BBB National Programs Archive

NAD Recommends Clorox Discontinue Superior Performance Claim, Side-by-Side Comparison with OxiClean WR; Advertiser to Appeal

New York, NY – May 8,  2015 – The National Advertising Division has recommended that The Clorox Company discontinue certain performance claims made in print, Internet and television advertising for Clorox Regular Liquid Bleach. The claims at issue were challenged by Church & Dwight Co., Inc., the maker of OxiClean White Revive. The advertiser has said it will appeal NAD’s decision to the National Advertising Review Board.

NAD is an investigative unit of the advertising industry’s system of self-regulation. It is administered by the Council of Better Business Bureaus.

Church & Dwight took issue with the express claim “Eliminates stains better than OxiClean.”

NAD also considered whether the challenged advertising implied that Clorox Regular Liquid Bleach is superior to OxiClean WR in eliminating all stains, including tough stains such as the spaghetti stain depicted in the challenged advertisements.

The issue before NAD in this case was whether the advertiser tested OxiClean WR according to the product’s use instructions for “tough” stains such as the one depicted in the commercial. All of the advertiser’s comparative product performance testing was conducted through-the-wash.  NAD considered whether the omission of a pre-soak step before washing with OxiClean was a material flaw in the advertiser’s testing.

The advertiser argued that the challenged advertisements depicted a highly relevant side-by-side comparison of stained white t-shirts and the superior stain removal performance of Clorox Regular Bleach versus OxiClean WR through-the-wash, without a pre-soak. The advertiser stressed that the challenger markets OxiClean WR as a through-the-wash stain removal solution and, as a result, all of its comparative product performance testing was conducted through-the-wash.

The challenger contended that its directions for use include through-the-wash instructions. At the same time, separate use instructions for “tough” stains state “Pre-Soak heavily stained or soiled loads in 1 scoop of OxiClean for 6 hours…FOR BEST RESULTS.”

NAD determined that while OxiClean WR’s use instructions do make clear that “tough” stains require some kind of pre-soak, the product’s directions might leave consumers confused about the length of time a stained garment needs to soak.

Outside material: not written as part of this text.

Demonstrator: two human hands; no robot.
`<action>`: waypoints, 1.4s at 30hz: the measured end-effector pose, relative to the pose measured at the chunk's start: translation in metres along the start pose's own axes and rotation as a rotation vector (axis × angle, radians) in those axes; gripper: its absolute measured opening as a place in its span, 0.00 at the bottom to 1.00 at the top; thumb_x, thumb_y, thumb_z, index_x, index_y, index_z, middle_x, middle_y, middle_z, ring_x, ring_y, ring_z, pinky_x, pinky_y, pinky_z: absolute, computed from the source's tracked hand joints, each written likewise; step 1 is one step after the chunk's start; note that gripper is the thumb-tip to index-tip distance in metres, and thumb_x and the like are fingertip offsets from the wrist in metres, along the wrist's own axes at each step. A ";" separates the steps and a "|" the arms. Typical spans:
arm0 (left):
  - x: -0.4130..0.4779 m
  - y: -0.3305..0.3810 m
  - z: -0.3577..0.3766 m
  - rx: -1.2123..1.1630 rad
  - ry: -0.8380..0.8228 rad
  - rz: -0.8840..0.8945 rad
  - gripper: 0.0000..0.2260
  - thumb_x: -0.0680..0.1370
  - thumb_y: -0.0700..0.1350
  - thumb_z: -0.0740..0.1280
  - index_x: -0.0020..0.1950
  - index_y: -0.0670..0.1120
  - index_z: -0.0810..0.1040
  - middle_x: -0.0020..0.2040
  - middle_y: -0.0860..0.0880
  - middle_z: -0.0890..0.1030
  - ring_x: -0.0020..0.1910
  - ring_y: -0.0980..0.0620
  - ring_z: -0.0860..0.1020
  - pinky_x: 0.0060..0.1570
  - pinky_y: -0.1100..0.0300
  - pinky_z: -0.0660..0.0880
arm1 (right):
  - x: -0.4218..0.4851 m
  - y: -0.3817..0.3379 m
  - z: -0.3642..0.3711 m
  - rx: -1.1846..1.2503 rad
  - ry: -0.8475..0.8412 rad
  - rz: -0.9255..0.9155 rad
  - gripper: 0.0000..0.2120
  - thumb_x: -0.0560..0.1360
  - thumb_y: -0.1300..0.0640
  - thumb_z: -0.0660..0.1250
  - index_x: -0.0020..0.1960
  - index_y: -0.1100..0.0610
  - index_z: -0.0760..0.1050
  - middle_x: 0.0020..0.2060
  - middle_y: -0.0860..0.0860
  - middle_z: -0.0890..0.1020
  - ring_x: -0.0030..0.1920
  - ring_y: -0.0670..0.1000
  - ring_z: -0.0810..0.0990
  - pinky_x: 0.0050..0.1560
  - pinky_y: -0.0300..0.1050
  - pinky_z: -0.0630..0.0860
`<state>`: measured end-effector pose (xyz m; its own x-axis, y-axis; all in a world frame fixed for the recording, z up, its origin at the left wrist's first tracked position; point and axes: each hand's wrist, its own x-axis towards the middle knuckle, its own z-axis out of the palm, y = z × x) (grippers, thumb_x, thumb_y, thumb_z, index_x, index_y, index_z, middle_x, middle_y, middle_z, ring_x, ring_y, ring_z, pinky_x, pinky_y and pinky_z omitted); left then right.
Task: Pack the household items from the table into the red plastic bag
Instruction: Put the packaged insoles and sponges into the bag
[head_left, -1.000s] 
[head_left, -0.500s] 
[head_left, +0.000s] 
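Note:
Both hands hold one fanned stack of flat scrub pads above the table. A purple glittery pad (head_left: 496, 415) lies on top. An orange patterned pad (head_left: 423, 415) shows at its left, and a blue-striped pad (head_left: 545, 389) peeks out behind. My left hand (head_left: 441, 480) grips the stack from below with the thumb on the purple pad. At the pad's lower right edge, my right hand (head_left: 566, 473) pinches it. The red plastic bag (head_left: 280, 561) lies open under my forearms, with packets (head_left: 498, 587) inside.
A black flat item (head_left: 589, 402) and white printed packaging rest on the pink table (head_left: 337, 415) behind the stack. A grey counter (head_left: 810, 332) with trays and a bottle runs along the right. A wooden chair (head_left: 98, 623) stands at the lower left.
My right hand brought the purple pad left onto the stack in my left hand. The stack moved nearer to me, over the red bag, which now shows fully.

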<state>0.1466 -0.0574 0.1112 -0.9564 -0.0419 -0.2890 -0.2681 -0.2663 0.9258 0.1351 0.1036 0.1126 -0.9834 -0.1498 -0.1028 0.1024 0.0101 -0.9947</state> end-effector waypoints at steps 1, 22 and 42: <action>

The advertiser conducted its comparative performance testing pursuant to industry standards. However, NAD took issue with the advertiser’s failure to pre-soak any of the test swatches for any period of time.  Given that the OxiClean WR label recommends a pre-soak for tough stains, NAD determined that the advertiser’s through-the-wash testing was a material flaw and rendered the study insufficiently reliable to support the advertiser’s unqualified superior stain removal claim.

NAD recommended that the demonstrations featured in the challenged advertisement be discontinued. NAD further recommended that the advertiser discontinue its claim “Eliminates stains better than OxiClean.”  NAD noted that its decision does not prevent the advertiser from promoting other benefits of its product, including the fact that pre-soaking is not required.

Clorox, in its advertiser’s statement, said that “Given the obvious ambiguity in the OxiClean product use instructions, however, and NAD’s acknowledgment that most consumers do not pre-soak stained garments, the depiction of side-by-side performance on tough stains when the products are used through-the-wash was appropriate and NAD’s recommendation  unwarranted.  Accordingly, Clorox will appeal the decision to the National Advertising Review Board.”